Ramsey shrugged. "Your message says 'virus imprinting.'
Mumbo-jumbo, I think. What's virus got to do with sea water?"
"What has a pesticide got to do with plankton?"
"Yeah, good point. We don't know. That other phrase you had–'can then convert plankton neuro jacket into its own chemical form using ambient oxygen content until level falls to values fatal to most of the higher food chain'–sounds like somebody knows, right?"
"Apparently."
"Yeah, 'cause that's smack on what we found."
"It scavenges the oxygen?"
"And how." He cocked an eyebrow. "Spreads like a sonofabitch, too.
That mixture turns the plankton into itself, seems like.

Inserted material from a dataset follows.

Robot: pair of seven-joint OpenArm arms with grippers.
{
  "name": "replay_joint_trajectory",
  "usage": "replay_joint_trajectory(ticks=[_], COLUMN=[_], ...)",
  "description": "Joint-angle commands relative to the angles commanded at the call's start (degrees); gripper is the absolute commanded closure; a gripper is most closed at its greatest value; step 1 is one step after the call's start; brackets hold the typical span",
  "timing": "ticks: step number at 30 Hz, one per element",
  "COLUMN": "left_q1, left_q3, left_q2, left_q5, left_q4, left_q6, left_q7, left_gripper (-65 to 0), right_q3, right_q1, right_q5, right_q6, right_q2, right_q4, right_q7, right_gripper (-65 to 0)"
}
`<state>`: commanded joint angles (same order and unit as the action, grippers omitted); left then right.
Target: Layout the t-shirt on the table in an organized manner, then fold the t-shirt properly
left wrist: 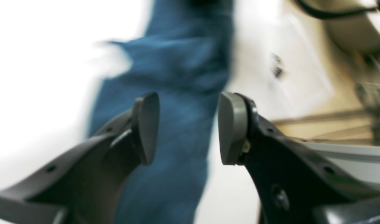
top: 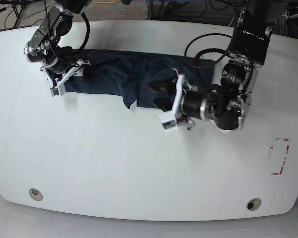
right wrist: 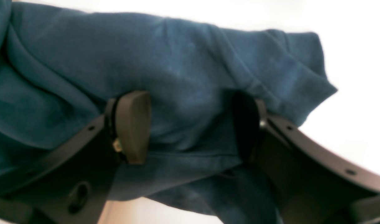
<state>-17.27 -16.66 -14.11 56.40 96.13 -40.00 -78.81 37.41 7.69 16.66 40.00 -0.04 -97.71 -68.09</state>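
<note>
The t-shirt (top: 134,79) lies bunched along the far side of the counter (top: 114,163), its long axis running left to right between your 2 arms. Your right pincer (right wrist: 190,124) sits spread at one end, cloth between its pads but ungripped. Your left pincer (top: 170,101) is gaping, empty, turned sideways low over the other end.

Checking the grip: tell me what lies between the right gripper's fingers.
In the right wrist view, t-shirt fabric fills the gap of the open right gripper.
</note>
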Motion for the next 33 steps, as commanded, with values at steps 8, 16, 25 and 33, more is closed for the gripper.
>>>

Makes some pretty lethal side products, too–chlorinated benzenes, polychlorinated biphenyls, all kinds of crap. Have a squint at this."
A photograph, produced with a flourish from a folder. A lean fish on a concrete slab, eyes glazed. Its lips bulged, green and laced with filaments of blue. A pale sore beneath the gills.
"Lip cancers, assymetries, tumors–Hussinger turned white when he saw what it did to his sample stock. See, he usually doesn't worry about pathogens getting into the troughs. Sea water is cold and salty. It kills disease-carriers, all except some ..."
Gordon noticed the pause. "Except what?"
"Except some viruses, Hussinger said."
"Uh huh. 'Virus imprinting.' And these fish–"
"Hussingr isolated my troughs and stopped it. All my sample fish died."
The two men stared at each other. "I wonder who's using it down in the Amazon," Ramsey said softly.
"Russians?" The possibility now seemed quite real to Gordon.
"Where's the strategic advantage?"
"Maybe it's some kind of accident."
"I dunno ... You still don't know why you're getting this over your NMR
rig?"
"No."
"That Saul Shriffer crap."
Gordon waved it away. "Not my idea. Forget it."
"We can't forget this." Ramsey held up the fish photo.